Prescription Drug Plans offer many different formularies. Consult with ECOS Medicare Solutions to evaluate prescription drug coverage with your prescriptions.

  • Plan Formularies list their Prescription Drug Coverage
  • Premiums, Deductibles, Copays, and Coinsurance
  • True Out-of-Pocket (TrOOP) costs
  • Prescription Drug Plan limitations
    • Quantity Limits
    • Prior Authorization
  • Network or Preferred pharmacy requirements in the plan evidence of benefits (EOB)
  • Coverage Gap also known as the DONUT HOLE costs
  • Catastrophic Coverage

Choices, what Nevada Medicare Prescription Drug plan is BEST for my needs?

There is not a one plan fits all Prescription Drug plan. Medicare Prescription Drug plans are different from coverage are to the coverage area. It is so important to consult your Licensed Insurance Agent. ECOS Medicare Solutions will help you evaluate all the Medicare Prescription Drug Plans in your coverage area.

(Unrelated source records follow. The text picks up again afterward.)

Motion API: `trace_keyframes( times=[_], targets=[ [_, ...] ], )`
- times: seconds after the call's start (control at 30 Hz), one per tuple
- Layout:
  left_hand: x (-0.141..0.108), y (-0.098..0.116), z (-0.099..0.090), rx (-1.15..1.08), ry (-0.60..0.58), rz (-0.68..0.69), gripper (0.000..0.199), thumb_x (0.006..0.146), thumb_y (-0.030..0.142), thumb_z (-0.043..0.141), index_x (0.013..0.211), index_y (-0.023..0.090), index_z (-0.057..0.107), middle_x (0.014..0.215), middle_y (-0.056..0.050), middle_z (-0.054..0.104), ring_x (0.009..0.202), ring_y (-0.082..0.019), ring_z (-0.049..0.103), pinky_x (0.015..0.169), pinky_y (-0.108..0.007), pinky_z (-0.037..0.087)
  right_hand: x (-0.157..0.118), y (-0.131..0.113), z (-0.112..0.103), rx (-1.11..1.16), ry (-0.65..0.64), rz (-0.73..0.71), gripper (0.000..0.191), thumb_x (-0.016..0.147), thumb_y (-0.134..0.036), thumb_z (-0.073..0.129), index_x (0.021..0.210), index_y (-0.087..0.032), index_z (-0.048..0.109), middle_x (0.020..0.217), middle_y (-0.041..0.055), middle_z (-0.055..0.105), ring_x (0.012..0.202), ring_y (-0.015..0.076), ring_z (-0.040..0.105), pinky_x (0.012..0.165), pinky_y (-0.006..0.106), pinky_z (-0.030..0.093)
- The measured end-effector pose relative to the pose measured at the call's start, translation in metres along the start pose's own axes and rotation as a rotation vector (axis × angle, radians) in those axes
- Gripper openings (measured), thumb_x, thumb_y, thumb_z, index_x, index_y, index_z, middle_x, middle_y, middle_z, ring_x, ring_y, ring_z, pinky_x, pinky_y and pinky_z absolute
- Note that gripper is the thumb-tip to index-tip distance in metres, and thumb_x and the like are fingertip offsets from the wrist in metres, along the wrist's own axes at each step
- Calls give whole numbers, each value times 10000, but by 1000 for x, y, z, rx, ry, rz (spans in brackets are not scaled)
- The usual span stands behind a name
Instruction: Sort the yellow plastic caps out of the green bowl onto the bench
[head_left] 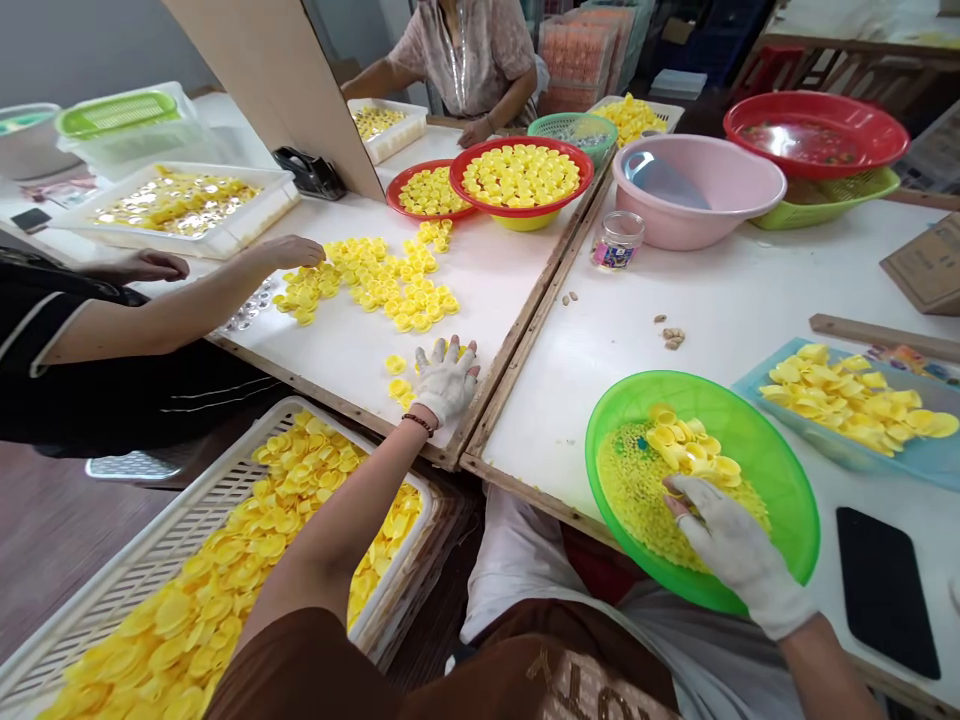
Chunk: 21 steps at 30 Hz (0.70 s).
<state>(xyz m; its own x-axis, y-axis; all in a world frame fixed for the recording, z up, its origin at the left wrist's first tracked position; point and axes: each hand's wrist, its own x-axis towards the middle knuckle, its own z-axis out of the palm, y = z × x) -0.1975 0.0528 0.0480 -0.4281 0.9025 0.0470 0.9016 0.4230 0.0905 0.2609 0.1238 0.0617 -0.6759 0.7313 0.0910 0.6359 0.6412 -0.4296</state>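
Yellow cups (694,445) lie in green bowl (791,480), at R hand (731,550) fingertips; fingers curled, nearly closed, grip on a cup can't be confirmed. L hand (445,385) palm down on tbl. (349,350), fingers spread, released, beside loose yellow pcs. (396,364)

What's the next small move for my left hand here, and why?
I'd probably sweep your left hand towards the big yellow group, bringing the loose cups along. Your fingers are spread over some yellow already, and those cups lie apart, nearer the wooden edge.
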Motion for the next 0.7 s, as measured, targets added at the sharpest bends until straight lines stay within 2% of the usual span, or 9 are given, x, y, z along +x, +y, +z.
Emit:
trace_keyframes(
  times=[0.1,0.23,0.43,0.53,0.7],
  targets=[
    [0,-17,-1,5,-19,4,589,1064,433,283,1600,225,409,1681,-167,312,1535,-444,253,1152,-774,142,-3,-1,2,-16,-3,14,290,958,-330,488,1135,-206,681,1145,140,772,1046,304,750,927,477,609],
    [-7,-42,-4,38,-47,-20,591,1062,443,284,1608,242,390,1693,-146,296,1550,-416,233,1173,-741,170,-3,0,3,-25,-31,41,315,963,-374,486,1127,-189,681,1149,130,773,1037,301,749,913,477,611],
    [-14,-79,-13,39,-16,-29,584,1023,383,404,1587,234,420,1667,-158,348,1536,-406,265,1189,-701,188,-2,7,1,-31,-27,71,327,937,-388,502,1125,-196,688,1172,123,775,1056,308,747,937,467,609],
    [-11,-97,-16,44,-14,-29,582,1014,376,416,1579,238,432,1662,-153,360,1529,-395,283,1196,-675,199,-3,10,2,-31,-36,93,325,942,-400,504,1132,-208,684,1175,117,774,1068,313,744,942,475,608],
    [3,-135,-12,63,-9,-28,597,1044,430,329,1588,200,421,1666,-168,344,1530,-392,280,1179,-669,234,-4,11,3,-44,-29,146,334,930,-426,513,1137,-223,679,1179,120,769,1071,334,741,929,515,609]
  ],
)
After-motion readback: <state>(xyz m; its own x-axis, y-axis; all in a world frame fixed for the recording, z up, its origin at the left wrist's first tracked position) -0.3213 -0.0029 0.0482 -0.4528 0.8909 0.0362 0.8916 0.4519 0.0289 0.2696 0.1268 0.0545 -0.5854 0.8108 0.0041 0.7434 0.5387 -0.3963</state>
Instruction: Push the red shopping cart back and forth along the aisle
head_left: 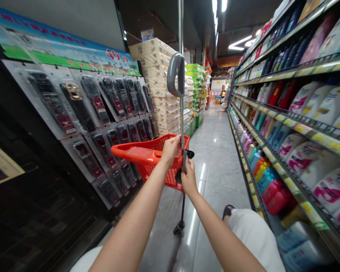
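Observation:
A red plastic shopping basket (147,153) on a wheeled frame stands in the middle of the view. Along its right side rises a thin metal pole (181,117) with a grey loop handle (175,74) near the upper part. My left hand (170,150) is at the basket's rim beside the pole, fingers closed; what they hold is hidden. Lower and to the right, my right hand (189,175) is closed around a dark grip or clamp (184,160) on the pole. A small dark wheel (179,227) touches the floor below.
Packaged belts (98,98) hang on a display at the left. Stacked cartons (158,71) line the aisle behind the basket. Shelves of bottles (303,155) run along the right. The tiled floor (215,151) stretches ahead; my knee in white cloth (255,234) is lower right.

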Motion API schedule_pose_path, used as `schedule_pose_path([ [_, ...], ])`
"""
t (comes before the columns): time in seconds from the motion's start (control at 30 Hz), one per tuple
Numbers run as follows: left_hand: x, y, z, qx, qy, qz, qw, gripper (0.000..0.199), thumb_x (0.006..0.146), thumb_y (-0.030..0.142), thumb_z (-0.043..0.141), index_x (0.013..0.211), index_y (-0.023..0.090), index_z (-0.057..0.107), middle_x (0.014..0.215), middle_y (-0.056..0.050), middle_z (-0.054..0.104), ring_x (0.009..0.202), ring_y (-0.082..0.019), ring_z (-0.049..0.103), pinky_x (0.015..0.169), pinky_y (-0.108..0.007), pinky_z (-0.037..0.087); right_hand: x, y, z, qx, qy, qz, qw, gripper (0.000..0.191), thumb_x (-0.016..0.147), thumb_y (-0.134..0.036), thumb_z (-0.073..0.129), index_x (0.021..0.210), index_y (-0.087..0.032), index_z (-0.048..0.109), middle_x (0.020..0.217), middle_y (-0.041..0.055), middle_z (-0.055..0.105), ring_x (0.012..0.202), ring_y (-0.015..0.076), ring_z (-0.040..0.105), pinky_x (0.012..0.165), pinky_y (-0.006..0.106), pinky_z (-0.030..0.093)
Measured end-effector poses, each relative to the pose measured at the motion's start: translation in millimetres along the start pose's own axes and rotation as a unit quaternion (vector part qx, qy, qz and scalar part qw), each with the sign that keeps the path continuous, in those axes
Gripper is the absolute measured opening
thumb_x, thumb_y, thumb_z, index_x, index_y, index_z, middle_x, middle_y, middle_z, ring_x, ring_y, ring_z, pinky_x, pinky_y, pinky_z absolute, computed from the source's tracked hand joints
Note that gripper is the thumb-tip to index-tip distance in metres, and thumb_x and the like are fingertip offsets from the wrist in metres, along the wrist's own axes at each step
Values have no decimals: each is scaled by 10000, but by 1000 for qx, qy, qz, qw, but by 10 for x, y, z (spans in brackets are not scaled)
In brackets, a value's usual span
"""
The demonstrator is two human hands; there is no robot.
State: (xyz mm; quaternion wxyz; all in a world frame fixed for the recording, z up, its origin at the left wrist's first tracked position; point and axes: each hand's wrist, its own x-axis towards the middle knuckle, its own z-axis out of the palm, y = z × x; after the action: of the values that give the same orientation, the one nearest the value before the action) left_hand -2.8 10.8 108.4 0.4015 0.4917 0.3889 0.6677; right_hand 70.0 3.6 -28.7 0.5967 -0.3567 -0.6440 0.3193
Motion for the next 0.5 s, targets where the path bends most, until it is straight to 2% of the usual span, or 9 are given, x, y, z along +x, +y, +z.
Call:
schedule_pose_path([
  [0.1,25,-16,36,-3,22,-3,1000,486,764,571,663,934,121,734,874,-76,733,825,-180,656,752,-283,497,-36,-56,-59,5,5,15,1000,815,694,-25,377,1489,-201,352,1463,91,385,1410,201,327,1192,420,232],
  [0.23,56,-66,87,10,30,-6,999,550,835,595,565,1054,116,722,954,-114,742,898,-206,668,801,-302,497,-138,-172,-107,18,-17,-32,999,817,722,-34,386,1510,-237,308,1549,44,292,1449,188,260,1209,398,199],
  [0.33,77,-83,136,34,22,-8,999,616,860,641,476,1081,121,720,1000,-122,741,920,-221,671,829,-329,502,-46,-171,-121,22,-14,-22,999,823,694,-18,380,1495,-206,345,1528,61,338,1438,196,283,1209,411,197],
  [0.43,104,24,57,123,-36,16,992,641,817,688,488,1030,139,741,992,-109,751,959,-252,667,890,-377,493,67,-146,-161,26,-2,9,1000,804,674,-11,377,1460,-176,411,1464,81,437,1407,212,338,1206,440,201],
  [0.5,117,183,-152,234,-99,57,966,606,776,690,541,955,156,765,970,-94,761,1016,-275,652,968,-398,455,54,-150,-222,28,-13,-10,999,808,695,-17,384,1480,-206,377,1488,55,418,1415,199,324,1210,429,191],
])
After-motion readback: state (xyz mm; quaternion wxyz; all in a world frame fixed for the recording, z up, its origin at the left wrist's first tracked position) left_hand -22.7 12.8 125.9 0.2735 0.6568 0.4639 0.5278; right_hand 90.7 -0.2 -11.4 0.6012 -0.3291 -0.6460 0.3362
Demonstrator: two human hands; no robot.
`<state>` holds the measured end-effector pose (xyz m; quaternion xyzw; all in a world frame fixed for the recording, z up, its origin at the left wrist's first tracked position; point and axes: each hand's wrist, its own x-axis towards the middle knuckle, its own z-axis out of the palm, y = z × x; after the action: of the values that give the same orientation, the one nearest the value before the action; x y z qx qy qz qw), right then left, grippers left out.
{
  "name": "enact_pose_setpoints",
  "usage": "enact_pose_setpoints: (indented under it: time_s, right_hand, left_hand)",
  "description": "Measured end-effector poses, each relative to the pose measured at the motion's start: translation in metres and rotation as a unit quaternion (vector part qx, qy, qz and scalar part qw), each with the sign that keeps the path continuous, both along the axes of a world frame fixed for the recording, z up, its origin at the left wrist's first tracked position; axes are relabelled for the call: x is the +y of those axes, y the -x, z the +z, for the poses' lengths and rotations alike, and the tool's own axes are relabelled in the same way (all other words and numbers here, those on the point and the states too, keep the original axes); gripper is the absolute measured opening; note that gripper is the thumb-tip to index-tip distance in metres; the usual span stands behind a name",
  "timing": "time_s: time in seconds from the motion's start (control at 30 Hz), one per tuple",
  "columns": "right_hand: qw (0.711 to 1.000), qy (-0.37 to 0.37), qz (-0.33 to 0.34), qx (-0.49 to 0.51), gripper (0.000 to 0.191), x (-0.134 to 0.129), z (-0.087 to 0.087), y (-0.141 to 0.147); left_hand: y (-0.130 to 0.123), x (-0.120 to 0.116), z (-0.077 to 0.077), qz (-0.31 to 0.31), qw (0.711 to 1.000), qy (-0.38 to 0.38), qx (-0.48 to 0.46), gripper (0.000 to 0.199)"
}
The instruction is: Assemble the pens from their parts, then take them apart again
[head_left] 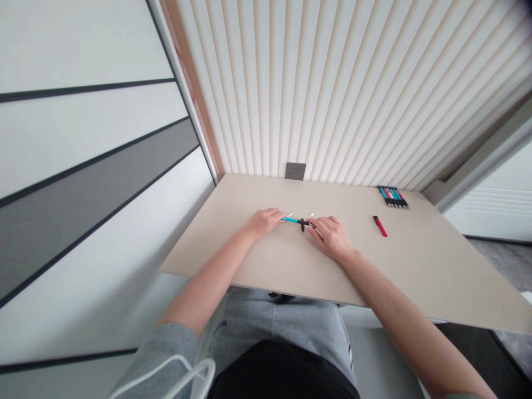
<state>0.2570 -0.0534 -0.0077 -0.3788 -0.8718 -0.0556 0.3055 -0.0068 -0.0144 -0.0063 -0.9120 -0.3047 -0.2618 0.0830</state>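
A blue pen [290,220] with a black front end lies level between my two hands, just over the table. My left hand [267,221] is closed on its blue end, at the left. At the black end, the fingers of my right hand [331,235] are closed around the tip. Beneath the pen, a small black piece [303,226] rests on the table, partly covered by it. A thin white stick-like piece [290,215] shows beside my left fingertips. Another tiny white piece [311,214] lies just beyond my right hand.
On the beige table [266,266], a red pen-like piece with a black end [380,226] lies to the right. Farther back is a row of several coloured pens [393,197]. A dark wall socket [295,171] sits behind the table, on the ribbed wall [266,111].
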Motion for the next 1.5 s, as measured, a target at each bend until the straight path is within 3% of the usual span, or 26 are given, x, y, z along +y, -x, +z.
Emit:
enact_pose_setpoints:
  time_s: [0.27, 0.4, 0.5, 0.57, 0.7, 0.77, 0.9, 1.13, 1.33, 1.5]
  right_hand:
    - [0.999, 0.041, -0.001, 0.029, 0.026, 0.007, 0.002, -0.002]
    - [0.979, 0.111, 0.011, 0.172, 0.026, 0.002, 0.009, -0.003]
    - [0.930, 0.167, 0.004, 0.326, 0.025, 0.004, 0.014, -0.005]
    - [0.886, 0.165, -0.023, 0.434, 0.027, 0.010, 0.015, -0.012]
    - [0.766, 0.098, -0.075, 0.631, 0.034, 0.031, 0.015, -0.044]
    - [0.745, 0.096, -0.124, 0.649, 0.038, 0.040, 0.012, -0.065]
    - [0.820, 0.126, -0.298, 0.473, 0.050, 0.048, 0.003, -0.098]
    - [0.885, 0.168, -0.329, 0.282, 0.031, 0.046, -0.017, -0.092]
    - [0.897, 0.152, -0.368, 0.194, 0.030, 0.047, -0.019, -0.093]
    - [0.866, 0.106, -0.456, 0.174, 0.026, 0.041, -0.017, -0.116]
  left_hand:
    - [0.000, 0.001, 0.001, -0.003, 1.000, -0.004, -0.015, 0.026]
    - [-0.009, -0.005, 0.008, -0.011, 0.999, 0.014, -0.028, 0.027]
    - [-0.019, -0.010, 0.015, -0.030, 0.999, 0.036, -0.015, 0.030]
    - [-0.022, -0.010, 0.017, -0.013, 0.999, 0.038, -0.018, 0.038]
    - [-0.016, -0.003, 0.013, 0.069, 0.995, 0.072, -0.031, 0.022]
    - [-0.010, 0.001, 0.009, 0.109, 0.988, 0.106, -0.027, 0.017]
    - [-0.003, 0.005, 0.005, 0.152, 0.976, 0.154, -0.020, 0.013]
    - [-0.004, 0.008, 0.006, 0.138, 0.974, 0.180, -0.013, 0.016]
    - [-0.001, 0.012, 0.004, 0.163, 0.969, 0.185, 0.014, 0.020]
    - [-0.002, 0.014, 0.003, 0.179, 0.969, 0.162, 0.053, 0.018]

Many variables may lead you to the Medicare Prescription Drug plan you choose. Your current health situation or costs may lead you to the right plan for you.  Convenience may lead you to choose a Medicare Advantage Drug Plan, or freedom of Primary care choice could keep you in Original Medicare with a stand-alone Medicare Prescription drug Plan.

*Preferred Provider Organizations (PPO) providers are under no obligation to treat Out-of-network plan members unless it is an emergency. ECOS Medicare Solutions recommends that you consult the physician in mind before choosing a PPO. You can also call Customer Service of the plan to determine Evidence-of-Coverage, cost-sharing, and out-of-network services.